EXCEPT FOR PARTICIPANT’S BREACH OF ITS CONFIDENTIALITY OBLIGATIONS, IN NO EVENT SHALL RAPID7’S AGGREGATE LIABILITY ARISING FROM, OUT OF, OR RELATING TO THESE TERMS EXCEED ONE HUNDRED U.S. DOLLARS (US $100).
THESE LIMITATIONS OF LIABILITY SHALL APPLY TO ALL CLAIMS FOR DAMAGES, WHETHER BASED IN TORT, CONTRACT, OR OTHER THEORIES, AND WHETHER RAPID7 KNEW OR SHOULD HAVE KNOWN THE POSSIBILITY OF SUCH DAMAGES. NOTWITHSTANDING ANYTHING IN THESE TERMS, THE REMEDIES SET FORTH HEREIN SHALL APPLY EVEN IF SUCH REMEDIES FAIL THEIR ESSENTIAL PURPOSE.
9.Indemnification
Participant agrees to indemnify, defend, and hold harmless Rapid7, its affiliates, and their respective officers, directors, and employees from any claims, damages, liabilities, costs, or expenses (including reasonable attorneys’ fees) arising from Participant’s content, conduct, or breach of these Terms.
10.Termination
Rapid7 may terminate or suspend your participation at any time, with or without notice. If Participant’s employer is terminated as a Rapid7 partner, this Agreement shall automatically terminate. Upon termination, Participant must immediately stop accessing the Channel. Rapid7 may remove or delete any related data consistent with its retention and privacy practices.

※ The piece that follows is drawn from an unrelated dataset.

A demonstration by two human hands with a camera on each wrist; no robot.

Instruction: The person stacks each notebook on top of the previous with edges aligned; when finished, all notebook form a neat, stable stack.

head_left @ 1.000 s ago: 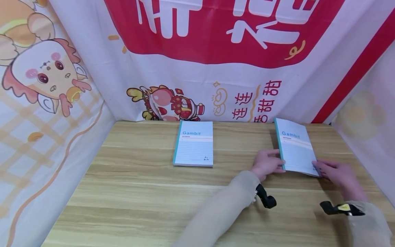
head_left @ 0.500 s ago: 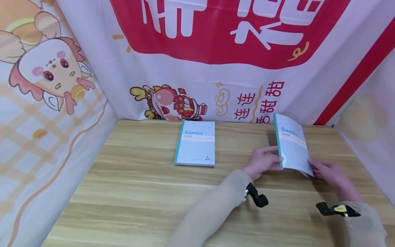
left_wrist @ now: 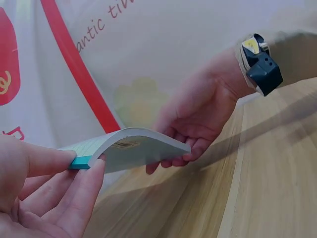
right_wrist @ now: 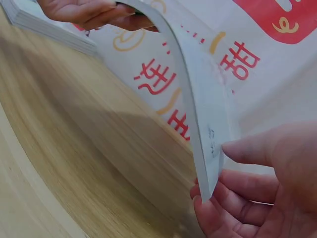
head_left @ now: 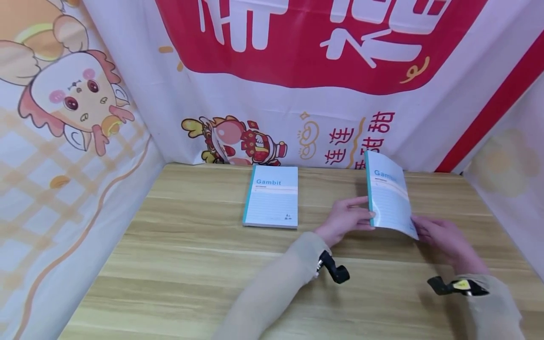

11.Governing Law and Jurisdiction
These Terms and any dispute arising from, out of, or relating to the Program, the Channel or these Terms are governed by the laws of Delaware and the federal laws of the United States, without regard to its conflict-of-laws rules. The United Nations Convention on Contracts for the International Sale of Goods does not apply. To the extent permitted by law, the state and federal courts located in Boston, Massachusetts will have exclusive jurisdiction for any disputes. The parties agree to waive, to the maximum extent permitted by law, any right to a jury trial with respect to any dispute.
12.Assignment
Participant may not assign or novate these Terms or any of your rights under these Terms, nor delegate any of your obligations, to any third party, voluntarily or involuntarily, whether by merger, consolidation, dissolution, operation of law or any other manner, without the express written consent of Rapid7. To the extent Rapid7 consents to an assignment, novation or delegation, these Terms (including rights and obligations) inures to the benefit of and is binding upon your successors in interest by way of merger, acquisition, or otherwise, and your permitted assigns.
13.Notices
Unless specified otherwise herein, (i) all notices must be in writing and addressed to the attention of the other party's legal department and primary point of contact and (ii) notice will be deemed given: (a) when verified by written receipt if sent by personal courier, overnight courier, or when received if sent by mail without verification of receipt; or (b) when verified by automated receipt or electronic logs if sent by email. When sent by email, notices to Rapid7 must be sent to [email protected]. Notices regarding updates and/or termination of these Terms may be provided through email and/or in the Partner Portal or other web interface. All such notices are effective on the day posted or emailed to Participant.
14.Entire Agreement
These Terms (including all documents, terms and conditions (as each may be modified) that are referenced herein) constitutes the entire agreement between Participant and Rapid7 regarding the Channel. Participant expressly disclaims any reliance on statements or representations made by Rapid7 that are not embodied in these Terms. Other than as set forth in the Section titled “Modifications”, these Program Terms shall not be modified, amended or supplemented, except by an agreement in writing signed by Rapid7 by its duly authorized representatives.